- WHAT IS BEING ASKED
Although the data below holds other lines too, output only those from the line with "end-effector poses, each" up to and including the line with "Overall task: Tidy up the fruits", exactly as they appear.

- SUPPLIED DATA
§

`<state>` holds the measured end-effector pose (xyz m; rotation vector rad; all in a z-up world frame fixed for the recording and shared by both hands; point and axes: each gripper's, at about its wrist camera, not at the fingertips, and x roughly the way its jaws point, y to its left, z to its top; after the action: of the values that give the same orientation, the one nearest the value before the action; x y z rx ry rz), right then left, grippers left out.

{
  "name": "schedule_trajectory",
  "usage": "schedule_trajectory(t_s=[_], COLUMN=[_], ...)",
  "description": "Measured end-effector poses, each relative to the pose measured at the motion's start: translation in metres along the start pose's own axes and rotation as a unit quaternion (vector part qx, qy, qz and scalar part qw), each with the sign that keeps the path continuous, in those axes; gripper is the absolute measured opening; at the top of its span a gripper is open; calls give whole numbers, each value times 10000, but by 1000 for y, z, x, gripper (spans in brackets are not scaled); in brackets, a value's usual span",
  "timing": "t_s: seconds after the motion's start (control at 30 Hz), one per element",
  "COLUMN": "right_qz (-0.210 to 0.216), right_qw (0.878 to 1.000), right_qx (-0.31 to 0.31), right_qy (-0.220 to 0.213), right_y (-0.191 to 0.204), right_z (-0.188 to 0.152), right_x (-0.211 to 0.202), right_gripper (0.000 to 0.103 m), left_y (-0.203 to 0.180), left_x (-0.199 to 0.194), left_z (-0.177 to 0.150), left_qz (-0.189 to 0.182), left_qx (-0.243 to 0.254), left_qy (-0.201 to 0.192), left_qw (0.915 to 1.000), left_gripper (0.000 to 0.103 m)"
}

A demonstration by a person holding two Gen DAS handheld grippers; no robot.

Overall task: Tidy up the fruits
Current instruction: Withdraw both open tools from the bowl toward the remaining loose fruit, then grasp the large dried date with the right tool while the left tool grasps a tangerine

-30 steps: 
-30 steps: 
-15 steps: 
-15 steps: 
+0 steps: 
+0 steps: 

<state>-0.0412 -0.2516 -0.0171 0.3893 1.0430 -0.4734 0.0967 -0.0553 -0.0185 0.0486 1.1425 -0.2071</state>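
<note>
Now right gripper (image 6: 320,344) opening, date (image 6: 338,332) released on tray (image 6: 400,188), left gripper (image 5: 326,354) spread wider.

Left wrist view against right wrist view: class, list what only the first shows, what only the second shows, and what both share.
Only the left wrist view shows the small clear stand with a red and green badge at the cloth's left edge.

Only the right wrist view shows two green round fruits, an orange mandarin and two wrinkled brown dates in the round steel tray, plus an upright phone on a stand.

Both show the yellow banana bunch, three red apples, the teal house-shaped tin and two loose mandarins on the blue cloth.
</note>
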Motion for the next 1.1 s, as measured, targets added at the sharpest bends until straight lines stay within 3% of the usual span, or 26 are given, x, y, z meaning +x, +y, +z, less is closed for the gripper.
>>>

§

- RESULT
  "description": "Measured end-effector poses, each relative to the pose measured at the motion's start: translation in metres along the start pose's own axes and rotation as a unit quaternion (vector part qx, qy, qz and scalar part qw), each with the sign that keeps the path continuous, in those axes; gripper is the absolute measured opening; at the top of its span a gripper is open; calls give whole numbers, each value times 10000, but by 1000 for y, z, x, gripper (spans in brackets are not scaled); in brackets, a value's usual span",
  "timing": "t_s: seconds after the motion's start (control at 30 Hz), one per element",
  "COLUMN": "right_qz (-0.210 to 0.216), right_qw (0.878 to 1.000), right_qx (-0.31 to 0.31), right_qy (-0.220 to 0.213), right_y (-0.191 to 0.204), right_z (-0.188 to 0.152), right_x (-0.211 to 0.202), right_gripper (0.000 to 0.103 m), left_y (-0.203 to 0.180), left_x (-0.199 to 0.194), left_z (-0.177 to 0.150), left_qz (-0.189 to 0.182), left_qx (-0.243 to 0.254), left_qy (-0.201 to 0.192), left_qw (0.915 to 1.000), left_gripper (0.000 to 0.103 m)"
}

A demonstration by a person holding two Gen DAS handheld grippers; no robot.

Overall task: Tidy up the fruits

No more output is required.